An orange-tinged sky glowed from behind the blinds. Katie Lively, who lived in the Upper Camp Creek area, received a warning about heavy winds and smoke heading her way the day before. As she went through her morning routine, about to head to her second day of work at the animal shelter she had volunteered at for seven years, she noticed two of her cats’ behavior. They were pacing back and forth, hiding under a table and swatting and hissing at each other. The cats knew something was wrong.
A couple of hours later, Lively brought her three cats and three kittens to Greenhill Humane Society, the only animal shelter in Eugene and Springfield and her new workplace, moments before she received her Level 3 evacuation order for the Holiday Farm Fire. While Lively and her family evacuated, they had peace of mind knowing that their animals were safe. The next day, she received a text message from her coworker with a photo of one of her cats, Peanut, with the caption, “Hi Mom!”
Greenhill Humane Society has provided multiple essential services and resources for the people and animals of Lane County during the pandemic and the Oregon wildfires. Throughout the multiple disasters, the animal shelter provided more resources for the animals of Lane County than ever before. Through all of this, Greenhill Humane Society never closed.
“There was a moment of ‘nothing is okay right now,’ and yet I somehow feel like things are going to be okay because I have a team of people who care about me and care about my cats,” Lively says. “It’s incredible to have people that have your back in times like that.”
Megan Brezovar, Greenhill’s events and community engagement manager, describes people coming to the shelter with their animals, covered in ash, not knowing where to go.
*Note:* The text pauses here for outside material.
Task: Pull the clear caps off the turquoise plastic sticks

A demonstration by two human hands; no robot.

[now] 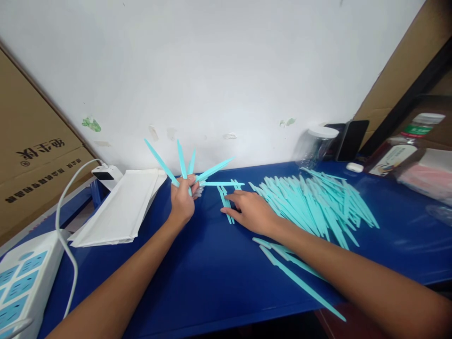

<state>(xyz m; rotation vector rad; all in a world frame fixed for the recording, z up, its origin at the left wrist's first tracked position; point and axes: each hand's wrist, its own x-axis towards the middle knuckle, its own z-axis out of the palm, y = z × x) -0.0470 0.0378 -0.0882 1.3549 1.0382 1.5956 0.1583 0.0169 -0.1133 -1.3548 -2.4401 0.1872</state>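
Sticks (314,202) lay heaped on table (205,282), packets (118,207) well left. Jar (314,147) stood behind sticks; power strip (26,282) lay front left.

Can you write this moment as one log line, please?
left hand: holds fanned sticks | right hand: fingers at loose sticks, grip unclear | table: stick pile, jar behind it

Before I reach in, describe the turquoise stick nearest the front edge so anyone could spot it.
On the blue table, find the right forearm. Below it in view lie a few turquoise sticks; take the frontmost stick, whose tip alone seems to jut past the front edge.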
At one point, the shelter had over 100 evacuated animals under its care. Many are still being cared for at the shelter now. The shelter has also been working directly with fire resource centers around Lane County to make sure the centers are stocked with pet supplies and food.
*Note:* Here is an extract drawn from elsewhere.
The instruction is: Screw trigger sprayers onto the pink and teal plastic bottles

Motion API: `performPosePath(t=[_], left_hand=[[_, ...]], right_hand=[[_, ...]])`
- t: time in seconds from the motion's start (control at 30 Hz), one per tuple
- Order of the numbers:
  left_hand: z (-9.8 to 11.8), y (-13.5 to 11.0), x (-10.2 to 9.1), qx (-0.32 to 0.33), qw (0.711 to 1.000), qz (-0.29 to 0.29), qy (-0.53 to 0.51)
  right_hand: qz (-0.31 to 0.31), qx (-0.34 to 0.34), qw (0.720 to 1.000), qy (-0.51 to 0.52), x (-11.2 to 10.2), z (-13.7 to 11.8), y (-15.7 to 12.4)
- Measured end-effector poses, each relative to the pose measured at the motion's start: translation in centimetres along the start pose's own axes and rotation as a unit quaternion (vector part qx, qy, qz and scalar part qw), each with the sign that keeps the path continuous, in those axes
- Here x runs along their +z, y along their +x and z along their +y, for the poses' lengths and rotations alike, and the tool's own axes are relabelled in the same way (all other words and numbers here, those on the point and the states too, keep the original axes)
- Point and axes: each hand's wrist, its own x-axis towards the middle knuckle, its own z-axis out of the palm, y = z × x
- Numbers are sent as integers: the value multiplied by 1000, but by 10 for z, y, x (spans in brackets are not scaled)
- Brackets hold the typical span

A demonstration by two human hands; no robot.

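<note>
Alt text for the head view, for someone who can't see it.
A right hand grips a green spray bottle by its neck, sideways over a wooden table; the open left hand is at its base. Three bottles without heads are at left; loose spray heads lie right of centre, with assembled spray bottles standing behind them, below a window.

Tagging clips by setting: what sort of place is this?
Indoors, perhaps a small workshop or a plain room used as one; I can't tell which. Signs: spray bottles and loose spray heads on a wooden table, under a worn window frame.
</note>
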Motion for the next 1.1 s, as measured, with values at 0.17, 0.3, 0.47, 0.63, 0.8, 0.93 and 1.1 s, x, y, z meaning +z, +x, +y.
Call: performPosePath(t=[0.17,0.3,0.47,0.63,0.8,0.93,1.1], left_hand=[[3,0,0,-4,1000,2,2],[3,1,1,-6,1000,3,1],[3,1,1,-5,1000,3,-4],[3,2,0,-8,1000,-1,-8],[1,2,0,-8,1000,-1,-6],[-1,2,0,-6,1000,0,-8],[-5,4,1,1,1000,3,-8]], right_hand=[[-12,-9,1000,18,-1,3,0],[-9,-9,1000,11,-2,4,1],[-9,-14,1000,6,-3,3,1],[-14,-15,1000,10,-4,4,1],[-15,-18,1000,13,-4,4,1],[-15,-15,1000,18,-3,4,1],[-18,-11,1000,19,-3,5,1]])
“We found that when the pandemic began, a lot of people fell on financial hardships, so we really tried to ramp up our community pet food bank,” Brezovar says.
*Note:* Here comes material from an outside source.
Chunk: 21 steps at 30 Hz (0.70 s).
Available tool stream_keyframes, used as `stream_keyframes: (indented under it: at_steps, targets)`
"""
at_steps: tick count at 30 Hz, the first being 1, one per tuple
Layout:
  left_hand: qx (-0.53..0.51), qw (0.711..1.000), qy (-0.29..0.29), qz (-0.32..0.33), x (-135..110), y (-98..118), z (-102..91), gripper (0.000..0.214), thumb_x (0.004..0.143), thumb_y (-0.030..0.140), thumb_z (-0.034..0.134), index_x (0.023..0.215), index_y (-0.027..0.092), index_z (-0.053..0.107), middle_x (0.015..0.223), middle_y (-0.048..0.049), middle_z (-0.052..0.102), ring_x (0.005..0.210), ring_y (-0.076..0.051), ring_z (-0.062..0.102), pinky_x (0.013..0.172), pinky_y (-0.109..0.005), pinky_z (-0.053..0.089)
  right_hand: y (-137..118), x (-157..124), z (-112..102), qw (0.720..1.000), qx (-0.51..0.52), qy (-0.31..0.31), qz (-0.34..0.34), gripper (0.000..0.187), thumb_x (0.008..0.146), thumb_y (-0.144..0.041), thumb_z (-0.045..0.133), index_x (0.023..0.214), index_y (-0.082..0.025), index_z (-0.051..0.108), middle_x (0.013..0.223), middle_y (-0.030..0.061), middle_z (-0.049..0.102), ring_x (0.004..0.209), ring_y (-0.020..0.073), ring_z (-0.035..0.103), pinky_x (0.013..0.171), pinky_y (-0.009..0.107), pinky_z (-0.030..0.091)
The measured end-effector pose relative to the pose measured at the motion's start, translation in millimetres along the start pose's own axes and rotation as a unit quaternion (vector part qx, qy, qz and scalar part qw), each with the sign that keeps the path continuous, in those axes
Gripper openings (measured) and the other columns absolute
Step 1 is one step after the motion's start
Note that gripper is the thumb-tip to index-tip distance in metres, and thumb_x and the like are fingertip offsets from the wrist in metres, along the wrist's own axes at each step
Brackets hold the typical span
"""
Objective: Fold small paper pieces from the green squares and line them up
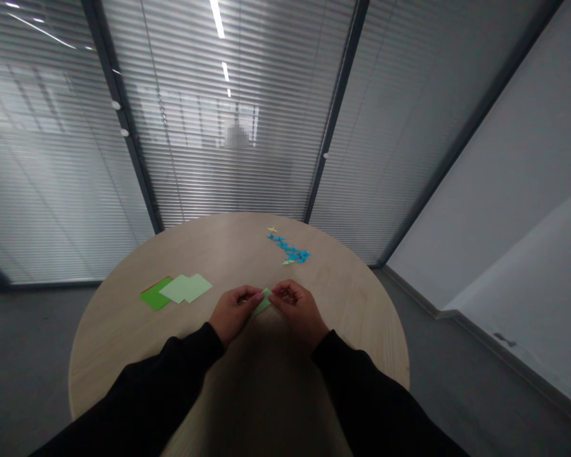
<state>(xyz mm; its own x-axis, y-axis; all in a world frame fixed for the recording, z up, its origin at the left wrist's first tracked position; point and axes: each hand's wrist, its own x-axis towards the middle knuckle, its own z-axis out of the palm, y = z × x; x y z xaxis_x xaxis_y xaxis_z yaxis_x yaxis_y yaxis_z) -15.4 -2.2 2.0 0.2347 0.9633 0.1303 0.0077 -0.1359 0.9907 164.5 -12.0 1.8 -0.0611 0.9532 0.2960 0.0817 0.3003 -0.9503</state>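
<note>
My left hand (234,311) and my right hand (297,311) meet above the round table, their fingertips pinching a small piece of folded pale green paper (263,301) between them. Most of that paper is hidden by my fingers. To the left of my left hand lie loose pale green paper squares (185,288), partly overlapping a darker green sheet (155,294). Neither hand touches these sheets.
The round wooden table (323,298) has a curved edge all around. Several small blue folded paper stars (288,249) lie in a line at its far side, with a yellow one (272,230) and a pale green one (288,261) at the ends. Glass walls with blinds stand behind it.
</note>
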Motion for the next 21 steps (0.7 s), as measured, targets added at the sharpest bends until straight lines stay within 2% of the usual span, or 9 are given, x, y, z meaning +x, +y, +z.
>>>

Due to the fires, Greenhill also began delivering pet food, kitty litter and other supplies to Food for Lane County. The shelter handed out over seven tons of pet food from March to May, which is as much as they gave out in all of 2019. When the Holiday Farm Fire began on Sept. 7 and throughout the week, Greenhill passed out over 13 tons of pet food.
“The need really skyrocketed starting with the pandemic and again with the fires,” Brezovar says. “Since the fires, we have also been ramping up our crisis care program.”
The animal shelter’s crisis care program provides housing for animals whose owners are in situations such as being incarcerated, hospitalized, in an environment of domestic violence or otherwise enduring financial hardships. Owned animals that the shelter houses are never put up for adoption unless the animal is properly surrendered. The crisis care program housed animals whose owners were displaced or had evacuated from the Oregon fires that began in early September.
Greenhill also worked with the Oregon Humane Society, the largest humane society in the Northwest, during the fires. The Oregon Humane Society took multiple adoptable animals from Greenhill Humane Society to ensure there was enough space at the shelter to house the evacuated animals.
“We’ve been housing owned, evacuated animals under our care since the fires, and those animals will remain under our care until their families get back on their feet financially,” Brezovar says.
Greenhill changed operations to accommodate the pandemic. Adoptions could only be made with an appointment, and volunteer opportunities ceased. Due to the personal protective equipment shortage in the first few months of the pandemic, the shelter was unable to perform any elective or non-urgent surgeries.
Sasha Elliot, Greenhill’s director of operations, says that owners who adopted animals during the shortage received a voucher to come back for their animal’s spay or neuter surgery once Greenhill was able to resume non-urgent surgeries. Greenhill Humane Society was able to find homes for 178 animals between March 19 and May 1.
Brezovar says the main reason the shelter was able to provide so much food to victims of the fires and the pandemic was because of community donations. When the staff at Greenhill realized the magnitude and longevity of the pandemic, the shelter’s two biggest fundraisers were cancelled. The staff began to work tirelessly to find grants and reach out to donors.
As news of Greenhill’s work during the Oregon fires spread, the organization began receiving donations from people across the country, such as from Hawaii and New York. Brezovar describes local companies in Lane County driving to the shelter to provide pallets of pet food, local residents bringing donations, people throughout Oregon driving through the fires to help hand out food and even those who’d lost their jobs to the pandemic asking how they could help.
“We realized our needs, we put it out on social media and we had a literal train of cars filled with supplies to give to their fellow humans that were in need,” Brezovar says. “If there’s a silver lining in any disaster, it’s the outpouring of support in our community and the love for animals in our community.”